The hostility towards the United States was not limited to quiet talk in the corridors. When a Romanian delegate suggested that governments hostile to the United Nations should withdraw from it, many delegates assumed he was talking about the United States. He was, in fact, referring to Cuba. One senior U.S. official admitted the problem, telling me that anything put forward by the U.S. was either regarded as suspect or automatically rejected by many delegations.

For much of the world, America is no longer regarded as credible. In fact, U.S. actions are now regularly (and in my mind mistakenly) conflated with some of those of the world’s worst human rights abusers. The Bush Administration has so wantonly spent America’s international political capital that it can’t get anyone to listen – even when promoting something as anodyne as the Community of Democracies. And somehow the President thinks the solution is to send John Bolton to the UN?

The reality is that America is no longer liked, listened to, or – most importantly – trusted. Many who support the President would contend that such sentiments are irrelevant, that being President is not a popularity contest, and that the United States should always act in its own interest. But America needs the rest of the world if it is to confront today’s most pressing problems. From terrorism to nonproliferation, from UN reform to yes, even democracy promotion, the Bush Administration cannot even begin to implement its agenda without the support of its friends and allies.

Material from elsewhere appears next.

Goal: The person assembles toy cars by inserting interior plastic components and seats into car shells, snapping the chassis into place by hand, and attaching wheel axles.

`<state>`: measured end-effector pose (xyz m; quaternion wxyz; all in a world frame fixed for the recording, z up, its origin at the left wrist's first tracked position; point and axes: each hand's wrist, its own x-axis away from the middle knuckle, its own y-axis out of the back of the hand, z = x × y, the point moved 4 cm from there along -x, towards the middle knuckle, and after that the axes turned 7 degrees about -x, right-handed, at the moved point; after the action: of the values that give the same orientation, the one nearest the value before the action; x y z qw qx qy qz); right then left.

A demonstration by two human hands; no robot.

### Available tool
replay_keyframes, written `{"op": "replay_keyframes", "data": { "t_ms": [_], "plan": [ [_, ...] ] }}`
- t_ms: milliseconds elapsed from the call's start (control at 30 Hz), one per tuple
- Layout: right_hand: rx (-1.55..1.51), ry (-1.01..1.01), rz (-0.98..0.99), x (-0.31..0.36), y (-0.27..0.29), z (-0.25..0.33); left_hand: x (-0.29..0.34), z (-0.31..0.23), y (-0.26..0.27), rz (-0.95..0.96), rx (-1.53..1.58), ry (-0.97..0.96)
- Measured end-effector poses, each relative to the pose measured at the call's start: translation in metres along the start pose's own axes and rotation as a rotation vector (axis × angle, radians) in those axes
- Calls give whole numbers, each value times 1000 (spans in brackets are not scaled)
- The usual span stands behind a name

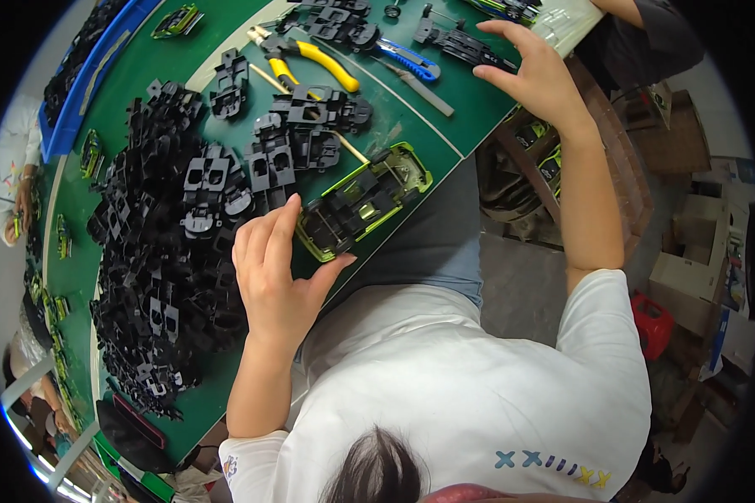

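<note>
A toy car body (365, 203) with a lime-green rim lies underside up near the table's edge, its dark inner parts showing. My left hand (273, 268) is at its left end, with fingers and thumb spread around that end. Whether the fingertips touch the body, I cannot tell. Farther right, my right hand (541, 80) is raised near a black toy car chassis (457, 44), thumb and forefinger apart with nothing between them. An axle with small wheels lies at the chassis's far end.
Left of the car body spreads a large heap of black plastic parts (159, 251). Beyond it lie yellow-handled pliers (310, 63), a blue utility knife (408, 60) and several black chassis. A blue bin (84, 75) stands at the far left. Other people sit at the left rim.
</note>
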<state>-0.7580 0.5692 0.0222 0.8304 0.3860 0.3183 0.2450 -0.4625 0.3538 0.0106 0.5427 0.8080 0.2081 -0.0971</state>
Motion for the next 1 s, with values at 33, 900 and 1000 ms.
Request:
{"op": "replay_keyframes", "data": {
  "t_ms": [33,900,1000],
  "plan": [
    [30,24,44,-1,-4,1,0,0,-1,-3,6,-3],
    [285,-277,-130,44,-12,32,8,4,-3,-2,74,55],
    [397,-288,-224,34,-15,29,8,2,-3,-11,68,30]
  ]
}}
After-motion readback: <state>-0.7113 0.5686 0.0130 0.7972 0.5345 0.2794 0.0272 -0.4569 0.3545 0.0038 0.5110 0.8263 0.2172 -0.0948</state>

The reality is that the Warsaw consensus – by which I mean the broad agreement on what the Community of Democracies can (and cannot) do – has broken down, largely because of antipathy towards the United States. Many countries simply won’t support anything that might advance the Bush agenda, and right now they see the CD falling into that category. If the Bush Administration really wants to promote democracy it needs to stop acting unilaterally, stop trying to dominate the issue, and let the CD become a dynamic, effective and independent organization that can help governments see the benefit of working together to promote a common agenda.